Come si interviene da Relief?

«Secondo l’OMS la salute mentale nel 2030 diventerà la maggiore causa di spesa sanitaria e le indicazioni sono quelle di saper localizzare e la regolarizzare le emozioni, insegnare che i propri contenuti mentali sono fatti passeggeri che è possibile modulare. Da qui ho pensato di ideare un luogo dedicato al sollievo, un tipo di intervento 7 giorni su 7, rapido in 30 minuti, che si suddivide in una prima parte di terapia d’emergenza che segue il protocollo internazionale (quello messo in atto per i grossi shock, come dopo un terremoto ad esempio), poi a seconda del tipo di paziente vengono scelte una o più tecniche effettuate con lo scopo di girare un interruttore emotivo: entro in ansia, ne esco più tranquillo. Alla fine della seduta la psicologa installa sul cellulare del paziente una app da personalizzare con alcuni esercizi in linea con quelli fatti in sede e da rifare a casa».

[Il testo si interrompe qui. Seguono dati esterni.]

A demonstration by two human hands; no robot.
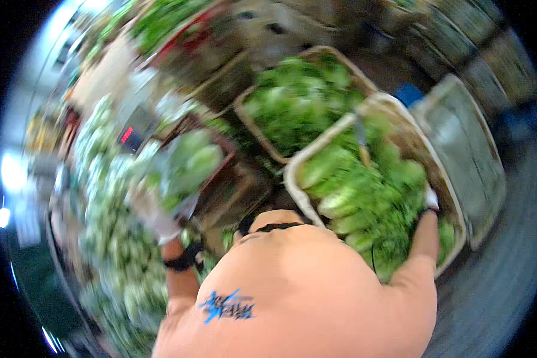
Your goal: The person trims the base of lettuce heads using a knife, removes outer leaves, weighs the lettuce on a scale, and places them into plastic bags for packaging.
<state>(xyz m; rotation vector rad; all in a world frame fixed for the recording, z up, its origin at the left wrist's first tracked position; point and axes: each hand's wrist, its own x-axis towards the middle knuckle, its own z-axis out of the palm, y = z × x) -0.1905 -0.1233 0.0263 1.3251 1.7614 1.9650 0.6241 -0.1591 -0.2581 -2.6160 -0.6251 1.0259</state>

Com’è stata la risposta del pubblico?

«Noi stiamo andando a cercare una nicchia di mercato che si basa sullo sdoganamento del trattamento psicologico, vorremmo renderlo normale, addirittura “figo” e siamo partiti da Milano, che è la città più aperta in tal senso. La risposta della cittadinanza è stata ottima, le persone hanno iniziato ad arrivare da subito. Per questo il prossimo passo è declinare il nostro intervento anche nelle aziende: sia con una convenzione per i dipendenti, sia portando il team di Relief all’interno dell’azienda un giorno alla settimana o al mese: vorremmo avvicinare il concetto di sollievo individuale al mondo del lavoro, perché un lavoratore più sereno è più produttivo e magari tornando a casa contribuisce all’armonia familiare».

Le richieste più frequenti dei milanesi?

«Innanzitutto gli stati ansiosi e depressivi generati dall’emergenza covid, sia per il timore della malattia, che per l’ansia da lockdown o di carattere economico e a pari merito il lutto amoroso generato dall’interruzione di una relazione. Al secondo posto c’è lo stress lavorativo: svariate persone arrivano alle 8 prima di andare al lavoro o subito dopo l’uscita».

È possibile intraprendere un percorso terapeutico?

«No, il limite massimo è di 8 interventi, ma di solito le persone vengono una o due volte. Se c’è bisogno di un supporto più strutturato, le nostre psicologhe suggeriscono una psicoterapia, che però non può essere fatta da Relief».